[[ INFORMATION PROVIDED open ]]

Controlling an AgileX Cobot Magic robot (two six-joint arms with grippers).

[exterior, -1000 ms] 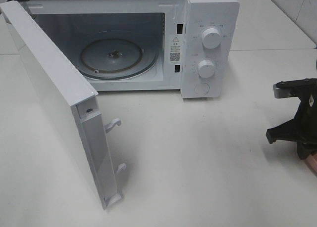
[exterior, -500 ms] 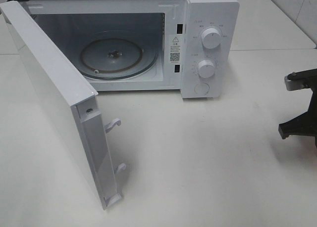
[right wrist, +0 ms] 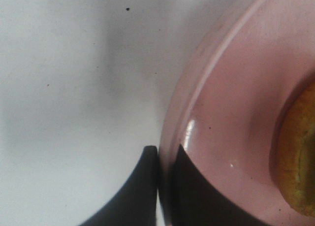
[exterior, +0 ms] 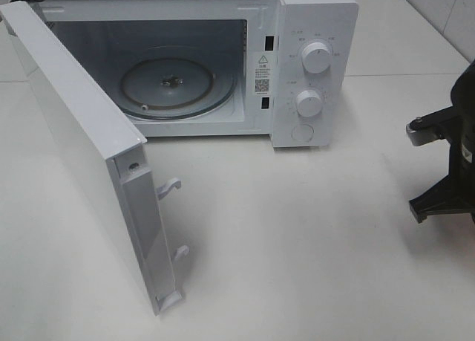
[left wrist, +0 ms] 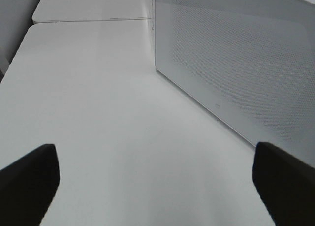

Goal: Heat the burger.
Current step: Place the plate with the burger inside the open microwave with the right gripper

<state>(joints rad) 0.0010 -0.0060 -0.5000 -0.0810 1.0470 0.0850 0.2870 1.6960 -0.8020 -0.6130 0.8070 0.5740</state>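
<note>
In the right wrist view, the burger (right wrist: 298, 157) shows only as a golden-brown bun edge on a pink plate (right wrist: 231, 113). My right gripper (right wrist: 165, 179) is shut on the plate's rim, one finger (right wrist: 142, 186) outside and one inside. In the high view the right gripper (exterior: 445, 170) is at the far right edge; burger and plate are out of view there. My left gripper (left wrist: 157, 181) is open and empty above the bare table, beside the microwave door.
The white microwave (exterior: 312, 29) stands at the back with its door (exterior: 82, 155) swung wide open toward the front left. Its glass turntable (exterior: 174, 85) is bare. The door's perforated outer face (left wrist: 236, 63) shows in the left wrist view.
The right gripper drifted right toward the frame edge, then came back slightly left. The pink plate edge seen one second ago is no longer in the high view.
</note>
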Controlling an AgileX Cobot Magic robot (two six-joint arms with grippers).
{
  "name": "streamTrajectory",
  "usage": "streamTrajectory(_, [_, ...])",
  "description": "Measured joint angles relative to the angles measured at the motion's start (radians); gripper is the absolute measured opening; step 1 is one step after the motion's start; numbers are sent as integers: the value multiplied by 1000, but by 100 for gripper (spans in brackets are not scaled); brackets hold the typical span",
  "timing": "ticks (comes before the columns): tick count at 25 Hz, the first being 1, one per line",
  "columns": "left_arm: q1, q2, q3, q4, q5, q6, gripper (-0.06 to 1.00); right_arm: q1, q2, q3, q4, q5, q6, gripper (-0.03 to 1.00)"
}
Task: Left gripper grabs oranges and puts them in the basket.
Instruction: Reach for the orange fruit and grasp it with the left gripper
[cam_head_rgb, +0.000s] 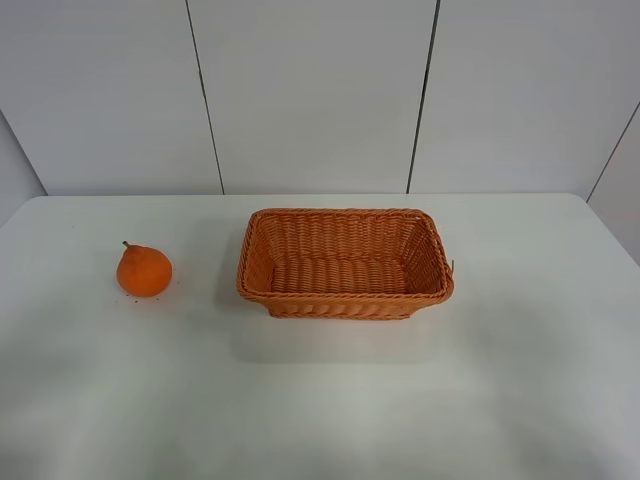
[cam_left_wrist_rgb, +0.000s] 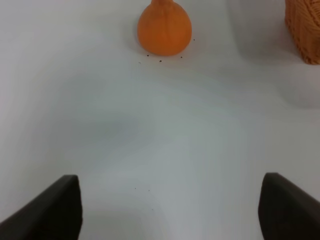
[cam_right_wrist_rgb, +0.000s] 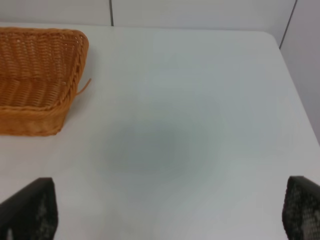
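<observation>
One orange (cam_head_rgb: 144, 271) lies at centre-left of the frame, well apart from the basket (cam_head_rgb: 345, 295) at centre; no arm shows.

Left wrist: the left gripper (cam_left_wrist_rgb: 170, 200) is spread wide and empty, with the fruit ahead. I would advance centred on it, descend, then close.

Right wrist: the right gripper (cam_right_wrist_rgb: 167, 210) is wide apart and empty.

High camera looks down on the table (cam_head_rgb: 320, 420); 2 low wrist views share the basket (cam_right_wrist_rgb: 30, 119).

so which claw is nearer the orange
Left. The left claw faces the orange directly; the right claw sits off the basket at its far end, with the fruit out of its view.
</observation>
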Motion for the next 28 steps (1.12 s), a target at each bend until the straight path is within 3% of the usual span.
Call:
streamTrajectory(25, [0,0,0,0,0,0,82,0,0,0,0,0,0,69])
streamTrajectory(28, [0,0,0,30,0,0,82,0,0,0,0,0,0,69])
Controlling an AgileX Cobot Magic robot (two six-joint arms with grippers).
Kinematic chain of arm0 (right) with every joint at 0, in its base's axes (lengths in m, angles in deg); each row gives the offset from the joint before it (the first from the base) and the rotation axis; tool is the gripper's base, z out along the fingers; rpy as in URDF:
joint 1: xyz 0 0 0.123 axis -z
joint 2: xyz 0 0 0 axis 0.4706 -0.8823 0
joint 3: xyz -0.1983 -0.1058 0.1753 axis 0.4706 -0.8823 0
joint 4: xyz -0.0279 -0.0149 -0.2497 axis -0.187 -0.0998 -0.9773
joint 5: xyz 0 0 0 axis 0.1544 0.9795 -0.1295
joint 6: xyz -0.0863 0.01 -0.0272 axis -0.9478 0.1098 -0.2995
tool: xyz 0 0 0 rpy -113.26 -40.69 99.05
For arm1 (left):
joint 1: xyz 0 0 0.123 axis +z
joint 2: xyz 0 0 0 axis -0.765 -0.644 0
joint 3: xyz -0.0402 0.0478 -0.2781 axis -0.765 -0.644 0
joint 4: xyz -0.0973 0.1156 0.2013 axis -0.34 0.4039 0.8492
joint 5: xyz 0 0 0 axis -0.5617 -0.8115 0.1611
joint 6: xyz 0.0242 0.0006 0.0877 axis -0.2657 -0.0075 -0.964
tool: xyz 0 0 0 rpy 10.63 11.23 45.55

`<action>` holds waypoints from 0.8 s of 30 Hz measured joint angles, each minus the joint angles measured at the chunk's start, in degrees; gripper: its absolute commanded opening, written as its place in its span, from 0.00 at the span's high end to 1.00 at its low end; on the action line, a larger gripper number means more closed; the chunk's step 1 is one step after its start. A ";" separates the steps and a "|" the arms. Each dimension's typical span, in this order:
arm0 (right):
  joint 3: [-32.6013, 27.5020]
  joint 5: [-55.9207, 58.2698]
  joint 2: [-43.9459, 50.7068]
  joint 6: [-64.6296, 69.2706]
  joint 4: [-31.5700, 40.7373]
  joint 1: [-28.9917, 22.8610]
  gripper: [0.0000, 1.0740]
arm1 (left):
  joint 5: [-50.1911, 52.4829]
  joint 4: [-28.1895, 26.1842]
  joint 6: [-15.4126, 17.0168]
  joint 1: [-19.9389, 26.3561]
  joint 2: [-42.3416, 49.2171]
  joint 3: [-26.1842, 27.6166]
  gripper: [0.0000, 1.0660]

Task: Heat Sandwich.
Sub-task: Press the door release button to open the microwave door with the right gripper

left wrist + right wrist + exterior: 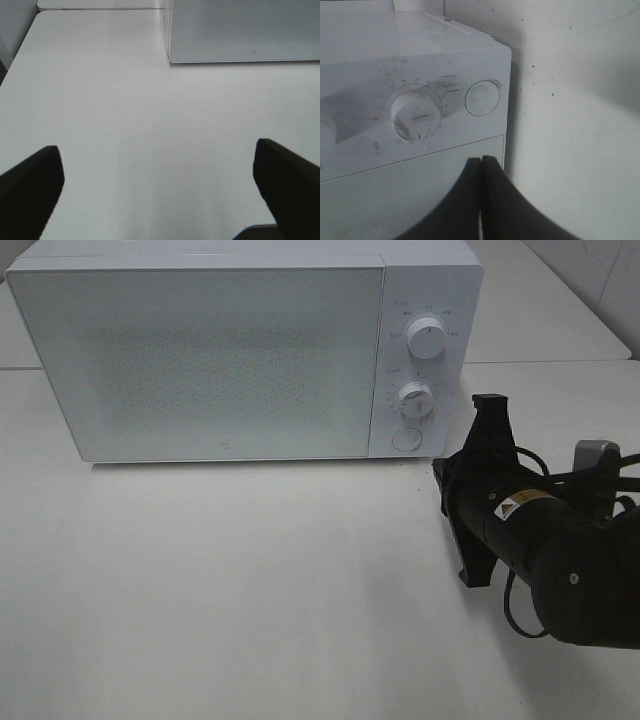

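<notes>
The sandwich is out of view in every frame. A white microwave [240, 360] stands at the back of the table with its door [200, 360] closed. My right gripper [442, 480] is shut and empty, its tips close to the lower right corner of the control panel, just below the round button [406, 439]. In the right wrist view the shut fingers [481, 165] point at the panel below the timer knob [415, 114] and the button [482, 98]. My left gripper [160, 190] stands wide open over bare table, holding nothing, and it does not show in the exterior view.
Two knobs [427, 340] [414, 398] sit on the microwave's right panel. The white table [250, 590] stretches in front of the microwave. In the left wrist view a corner of the microwave [240, 30] lies ahead, and the table's edge [7, 75] runs nearby.
</notes>
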 measured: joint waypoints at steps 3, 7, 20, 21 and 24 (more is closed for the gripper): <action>1.49 0.40 -1.26 0.00 -0.29 0.86 1.00 | 0.00 0.00 0.00 0.00 0.00 0.00 0.08; 4.13 0.74 -3.78 -0.06 -0.63 1.26 1.00 | 0.00 0.00 0.00 0.00 0.00 0.00 0.08; 13.52 5.33 -11.80 -0.11 -3.04 4.58 1.00 | 0.00 0.00 0.00 0.00 0.00 0.00 0.08; 14.95 6.25 -12.43 -0.52 -3.27 5.21 1.00 | 0.00 0.00 0.00 0.00 0.00 0.00 0.08; 16.21 6.65 -13.18 -0.52 -3.61 6.02 1.00 | 0.00 0.00 0.00 0.00 0.00 0.00 0.08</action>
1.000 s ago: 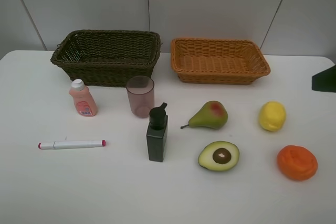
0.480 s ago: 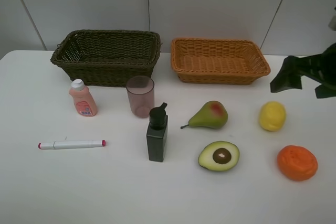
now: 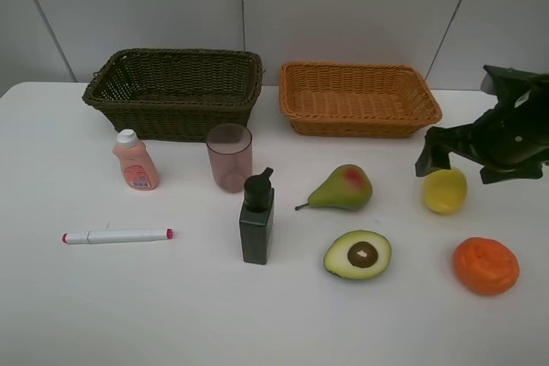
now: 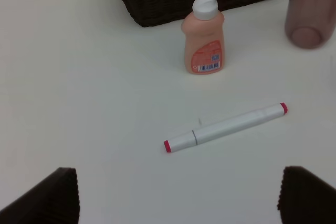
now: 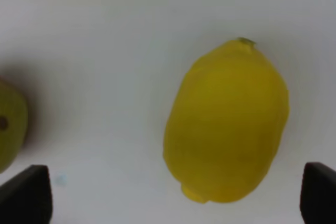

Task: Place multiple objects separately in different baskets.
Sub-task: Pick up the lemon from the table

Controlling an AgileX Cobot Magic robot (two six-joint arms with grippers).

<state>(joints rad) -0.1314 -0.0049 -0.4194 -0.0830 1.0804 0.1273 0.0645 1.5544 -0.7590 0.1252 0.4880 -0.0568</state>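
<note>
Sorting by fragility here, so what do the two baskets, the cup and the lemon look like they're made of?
Dark basket: woven wicker or a plastic imitation, matte; the weave shows.
Orange basket: same weave, matte tan-orange strands.
Cup: probably translucent pinkish plastic; its walls are see-through.
Lemon: likely a plastic or foam toy; smooth, even yellow skin.

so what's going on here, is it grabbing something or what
A two-armed robot is sorting tabletop items into two baskets, and nothing has been sorted yet. The right gripper hovers open just above the toy lemon, not gripping it. The left gripper is open too, hanging above the marker and the peach-pink bottle without touching either. The dark basket and the orange basket both look empty.
</note>
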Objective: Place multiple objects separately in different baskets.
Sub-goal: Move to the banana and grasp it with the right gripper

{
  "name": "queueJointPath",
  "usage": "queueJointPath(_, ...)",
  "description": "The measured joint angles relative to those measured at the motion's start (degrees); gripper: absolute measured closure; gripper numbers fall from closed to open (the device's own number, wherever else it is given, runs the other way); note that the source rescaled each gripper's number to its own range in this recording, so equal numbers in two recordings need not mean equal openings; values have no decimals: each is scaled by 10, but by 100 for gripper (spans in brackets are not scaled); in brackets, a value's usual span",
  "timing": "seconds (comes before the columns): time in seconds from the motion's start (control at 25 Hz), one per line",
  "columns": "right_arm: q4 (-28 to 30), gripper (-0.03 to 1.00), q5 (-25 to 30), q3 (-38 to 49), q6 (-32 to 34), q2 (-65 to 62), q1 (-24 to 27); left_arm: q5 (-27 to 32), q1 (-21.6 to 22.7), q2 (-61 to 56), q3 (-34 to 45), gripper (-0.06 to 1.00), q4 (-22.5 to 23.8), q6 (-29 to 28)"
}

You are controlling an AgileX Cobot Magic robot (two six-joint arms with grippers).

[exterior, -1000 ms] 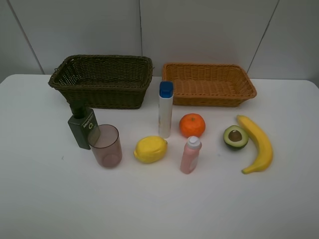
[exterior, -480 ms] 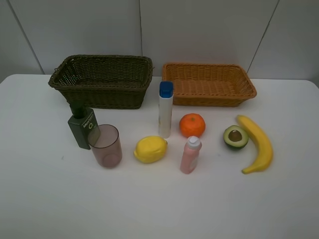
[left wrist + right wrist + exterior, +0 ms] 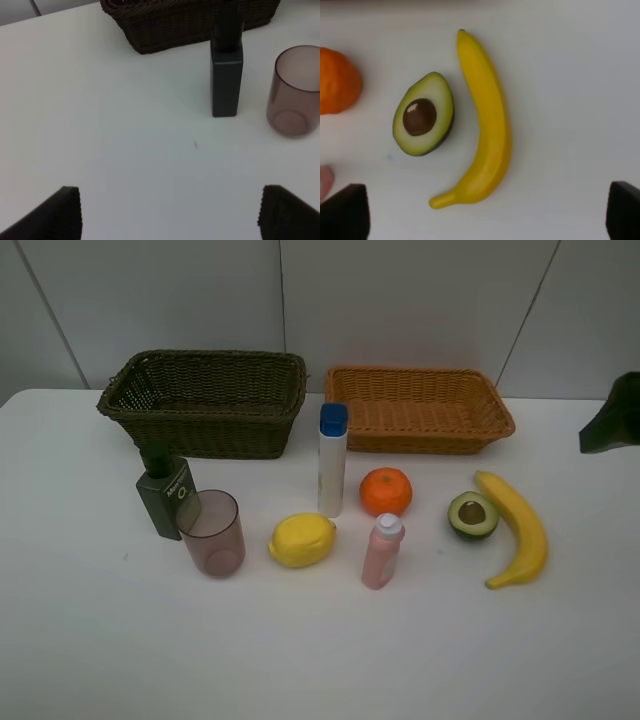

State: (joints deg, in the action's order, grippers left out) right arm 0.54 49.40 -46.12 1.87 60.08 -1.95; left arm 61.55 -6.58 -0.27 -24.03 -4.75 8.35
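Currently the dark basket (image 3: 205, 400) and the orange basket (image 3: 420, 408) sit side by side at the back of the white tabletop (image 3: 90, 640). The left jaws gape wide, holding nothing, above bare tabletop near the pump bottle (image 3: 227, 75) and tumbler (image 3: 295, 92). The right jaws, equally wide and empty, hover over the banana (image 3: 487, 125) and avocado (image 3: 422, 115).
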Motion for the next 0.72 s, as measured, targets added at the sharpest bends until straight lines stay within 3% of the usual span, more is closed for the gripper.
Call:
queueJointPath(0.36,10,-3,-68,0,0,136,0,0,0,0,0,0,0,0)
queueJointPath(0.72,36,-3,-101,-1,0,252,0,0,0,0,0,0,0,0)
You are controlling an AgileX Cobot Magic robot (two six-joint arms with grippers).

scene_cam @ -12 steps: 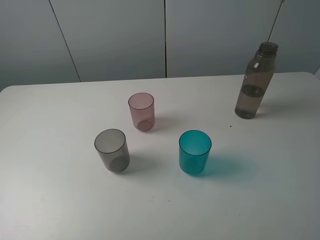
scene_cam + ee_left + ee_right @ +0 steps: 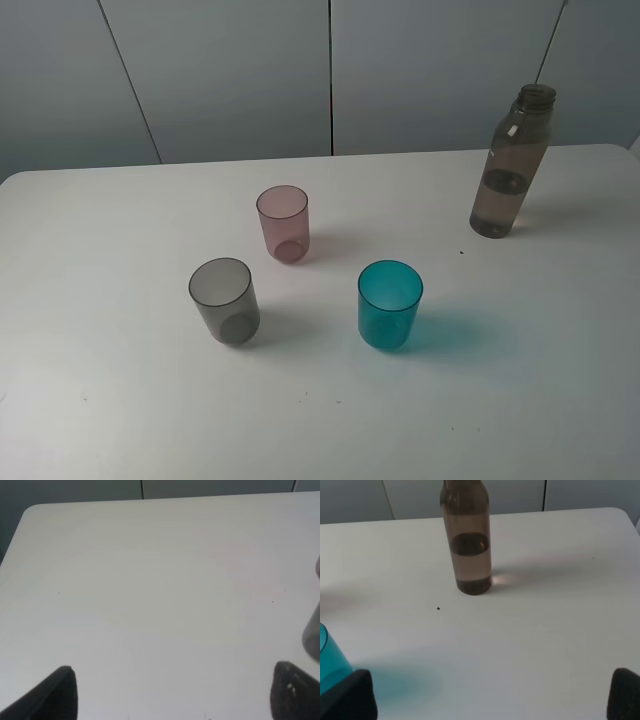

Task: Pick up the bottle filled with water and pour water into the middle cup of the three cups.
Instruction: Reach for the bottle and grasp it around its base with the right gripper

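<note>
Both claws gape wide, nothing held in either. Right claw point(image 2: 487, 697): jaws spread out to the frame edges, only bare bench point(image 2: 545, 640) between them. Left claw point(image 2: 175, 695): same, jaws far apart over bare bench.

Ahead of the right claw and well apart from it: bottle point(image 2: 467, 545), upright, neck open, water to about half height. Teal cup point(image 2: 330, 657) sits near one right-claw jaw; only part of its side shows in that view. Small dark speck point(image 2: 438, 608) on the bench between bottle and teal cup.

High view: bottle stands at the far right of the bench, near the back edge. Three cups, all upright and apart from each other, form a triangle around bench centre: pink cup point(image 2: 283, 222) furthest back, grey cup point(image 2: 224, 300) front left, teal cup front right. Pink cup is the middle one left-to-right, well apart from the bottle. All three look empty.

Left wrist view catches a blurred grey shape at its edge; can't tell what it is.
</note>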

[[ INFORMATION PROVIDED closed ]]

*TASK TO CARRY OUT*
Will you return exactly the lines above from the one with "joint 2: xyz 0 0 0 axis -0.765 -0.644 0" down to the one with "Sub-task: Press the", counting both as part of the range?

*ANSWER AREA*
joint 2: xyz 0 0 0 axis -0.765 -0.644 0
joint 3: xyz -0.0402 0.0478 -0.2781 axis -0.765 -0.644 0
joint 4: xyz -0.0973 0.1156 0.2013 axis -0.34 0.4039 0.8492
joint 5: xyz 0 0 0 axis -0.5617 -0.8115 0.1611
joint 6: xyz 0.0242 0.0006 0.0877 axis -0.2657 -0.0075 -0.964
tool: xyz 0 0 0 rpy 10.63 11.23 45.55

`<action>` holds waypoints from 0.8 s of 30 Hz measured joint angles, each minus the joint angles measured at the chunk's start, in degrees; gripper: its absolute commanded opening, written as its place in its span, from 0.00 at the span's high end to 1.00 at its low end; on the action line, a larger gripper number means more closed; the chunk's step 1 is one step after its start. A ";" separates the steps and a "|" the arms. Each dimension's typical span, in this order:
arm0 (right):
  joint 3: [-32.6013, 27.5020]
  joint 5: [-55.9207, 58.2698]
  joint 2: [-43.9459, 50.7068]
  joint 6: [-64.6296, 69.2706]
  joint 4: [-31.5700, 40.7373]
  joint 1: [-28.9917, 22.8610]
  gripper: [0.0000, 1.0740]
arm1 (left):
  joint 5: [-50.1911, 52.4829]
  joint 4: [-28.1895, 26.1842]
  joint 6: [-15.4126, 17.0168]
  joint 1: [-19.9389, 26.3561]
  joint 2: [-42.3416, 49.2171]
  joint 3: [-26.1842, 27.6166]
  gripper: [0.0000, 1.0660]

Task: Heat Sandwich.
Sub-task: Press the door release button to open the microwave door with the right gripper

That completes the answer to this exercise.